=== Data extracted from a collection ===

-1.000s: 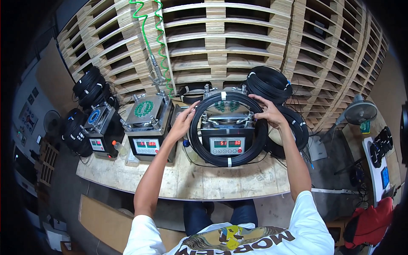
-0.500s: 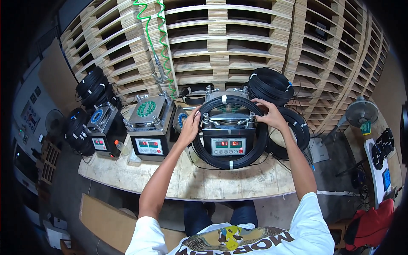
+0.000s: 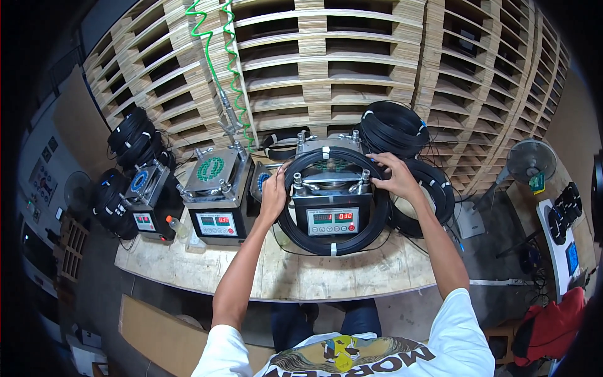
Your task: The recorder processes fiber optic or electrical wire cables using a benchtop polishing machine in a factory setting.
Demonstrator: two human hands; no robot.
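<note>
A large coil of thin black cable (image 3: 359, 244), bound with white ties, stands nearly upright between my hands. Through its ring shows a metal-topped bench machine (image 3: 301, 212) with red digits on its front panel. My left hand (image 3: 274, 195) is closed on the coil's left side, its fingertips partly hidden. On the upper right of the ring, my right hand (image 3: 396, 177) grips with bent fingers and thumb. Part of the machine's top, with a round green pattern, is hidden by the coil.
Two similar machines, one with a green-patterned top (image 3: 211, 168) and one with a blue ring (image 3: 139, 181), stand left. A bottle (image 3: 176, 226) sits between them. More black coils (image 3: 392, 129) lie behind right, and others (image 3: 130, 135) far left. Wooden pallets (image 3: 352, 56) rise behind the table (image 3: 201, 267).
The view has shifted slightly. Both hands keep their hold on the coil, which stays in nearly the same place before the machine. Red digits on the panels have changed.
</note>
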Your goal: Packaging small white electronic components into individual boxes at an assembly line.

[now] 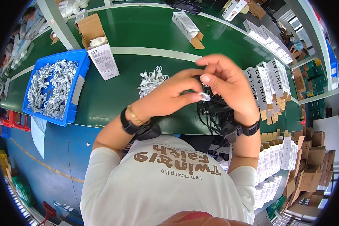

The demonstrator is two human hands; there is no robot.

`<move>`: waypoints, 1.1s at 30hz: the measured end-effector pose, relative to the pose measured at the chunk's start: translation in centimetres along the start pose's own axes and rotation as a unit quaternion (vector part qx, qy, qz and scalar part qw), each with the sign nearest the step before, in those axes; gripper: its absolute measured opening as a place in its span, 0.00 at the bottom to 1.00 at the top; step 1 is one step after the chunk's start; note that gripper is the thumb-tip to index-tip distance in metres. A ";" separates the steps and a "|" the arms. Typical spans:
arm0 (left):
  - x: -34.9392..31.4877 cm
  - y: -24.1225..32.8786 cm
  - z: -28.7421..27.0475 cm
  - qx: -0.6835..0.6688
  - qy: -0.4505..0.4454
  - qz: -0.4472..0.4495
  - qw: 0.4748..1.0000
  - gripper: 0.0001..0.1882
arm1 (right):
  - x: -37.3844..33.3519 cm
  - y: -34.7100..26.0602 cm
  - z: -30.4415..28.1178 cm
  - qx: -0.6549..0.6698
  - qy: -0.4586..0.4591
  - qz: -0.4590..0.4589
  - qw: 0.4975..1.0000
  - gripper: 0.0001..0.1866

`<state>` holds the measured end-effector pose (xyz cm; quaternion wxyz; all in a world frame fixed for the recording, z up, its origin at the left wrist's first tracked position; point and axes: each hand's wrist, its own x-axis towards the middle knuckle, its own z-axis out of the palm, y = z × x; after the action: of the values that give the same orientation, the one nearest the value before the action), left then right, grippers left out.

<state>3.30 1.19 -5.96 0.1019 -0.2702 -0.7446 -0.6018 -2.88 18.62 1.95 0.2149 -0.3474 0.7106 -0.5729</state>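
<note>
My left hand (pixel 173 90) reaches over the table's near edge, its thumb and fingertips closed on a small white piece (pixel 205 96), perhaps a cable end. My right hand (pixel 226 81) is raised close beside it. Its fingers are bent with a gap to the thumb, and whether they hold a thin black cord cannot be made out. Below the right hand lies a tangled heap of black cords (pixel 211 112), partly hidden by that hand and wrist. Just beyond my left hand rests a small pile of bundled white cables (pixel 153 80), partly covered by the hand.
A blue tray (pixel 81 81) of bundled white cables stands left on the green table (pixel 128 71). Behind it is an open box (pixel 103 62); another open box (pixel 186 28) lies farther back. White boxes (pixel 265 81) line the right, above more cartons (pixel 269 162). A post (pixel 58 24) rises far left.
</note>
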 end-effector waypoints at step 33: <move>-0.9 -2.1 -2.0 -0.222 -0.083 -0.169 0.957 0.09 | -2.3 5.0 -0.3 -0.307 0.037 -0.173 0.935 0.20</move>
<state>2.59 -1.24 -7.60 -0.1264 -0.2053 -0.6332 -0.7355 -2.80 20.98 -2.99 -0.0314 -0.4928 0.7881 -0.3675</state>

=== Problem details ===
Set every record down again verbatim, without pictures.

=== Output of the exercise ===
-1.000s: 
-0.500s: 
+0.000s: 
Your task: The recorder processes fiber optic or electrical wire cables using a benchtop polishing machine in a factory setting.
Demonstrator: two human hands; no robot.
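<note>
A large coil of thin black cable (image 3: 359, 244), bound with white ties, stands nearly upright between my hands. Through its ring shows a metal-topped bench machine (image 3: 301, 212) with red digits on its front panel. My left hand (image 3: 274, 195) is closed on the coil's left side, its fingertips partly hidden. On the upper right of the ring, my right hand (image 3: 396, 177) grips with bent fingers and thumb. Part of the machine's top, with a round green pattern, is hidden by the coil.
Two similar machines, one with a green-patterned top (image 3: 211, 168) and one with a blue ring (image 3: 139, 181), stand left. A bottle (image 3: 176, 226) sits between them. More black coils (image 3: 392, 129) lie behind right, and others (image 3: 130, 135) far left. Wooden pallets (image 3: 352, 56) rise behind the table (image 3: 201, 267).
The view has shifted slightly. Both hands keep their hold on the coil, which stays in nearly the same place before the machine. Red digits on the panels have changed.
</note>
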Your goal: Packaging small white electronic components into individual boxes at an assembly line.

[now] 

The demonstrator is two human hands; there is no robot.

`<move>`: waypoints, 1.1s at 30hz: the measured end-effector pose, relative to the pose measured at the chunk's start: translation in centimetres along the start pose's own axes and rotation as a unit quaternion (vector part qx, qy, qz and scalar part qw), each with the sign nearest the step before, in those axes; gripper: its absolute measured opening as a place in its span, 0.00 at the bottom to 1.00 at the top; step 1 is one step after the chunk's start; note that gripper is the thumb-tip to index-tip distance in metres. A ";" separates the steps and a "|" the arms. Typical spans:
arm0 (left):
  - x: -34.9392..31.4877 cm
  - y: -24.1225..32.8786 cm
  - z: -28.7421..27.0475 cm
  - qx: -0.6835..0.6688
  - qy: -0.4505..0.4454
  - qz: -0.4472..0.4495
  - qw: 0.4748..1.0000
  - gripper: 0.0001..0.1882
arm1 (right):
  - x: -37.3844..33.3519 cm
  - y: -34.7100..26.0602 cm
  - z: -30.4415..28.1178 cm
  - qx: -0.6549..0.6698
  - qy: -0.4586..0.4591
  - qz: -0.4590..0.4589
  - qw: 0.4975..1.0000
  - gripper: 0.0001..0.1866

`<state>` holds the measured end-effector pose (xyz cm; quaternion wxyz; all in a world frame fixed for the recording, z up, its origin at the left wrist's first tracked position; point and axes: each hand's wrist, its own x-axis towards the middle knuckle, its own z-axis out of the palm, y = z × x; after the action: of the values that give the same orientation, the one nearest the value before the action), left then right, grippers left out.

<state>3.30 1.19 -5.96 0.1019 -0.2702 -0.7446 -0.6018 -2.88 18.62 1.95 0.2149 -0.3474 0.7106 -0.5729</state>
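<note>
My left hand (pixel 173 90) reaches over the table's near edge, its thumb and fingertips closed on a small white piece (pixel 205 96), perhaps a cable end. My right hand (pixel 226 81) is raised close beside it. Its fingers are bent with a gap to the thumb, and whether they hold a thin black cord cannot be made out. Below the right hand lies a tangled heap of black cords (pixel 211 112), partly hidden by that hand and wrist. Just beyond my left hand rests a small pile of bundled white cables (pixel 153 80), partly covered by the hand.
A blue tray (pixel 81 81) of bundled white cables stands left on the green table (pixel 128 71). Behind it is an open box (pixel 103 62); another open box (pixel 186 28) lies farther back. White boxes (pixel 265 81) line the right, above more cartons (pixel 269 162). A post (pixel 58 24) rises far left.
</note>
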 end-effector waypoints at step 33: <move>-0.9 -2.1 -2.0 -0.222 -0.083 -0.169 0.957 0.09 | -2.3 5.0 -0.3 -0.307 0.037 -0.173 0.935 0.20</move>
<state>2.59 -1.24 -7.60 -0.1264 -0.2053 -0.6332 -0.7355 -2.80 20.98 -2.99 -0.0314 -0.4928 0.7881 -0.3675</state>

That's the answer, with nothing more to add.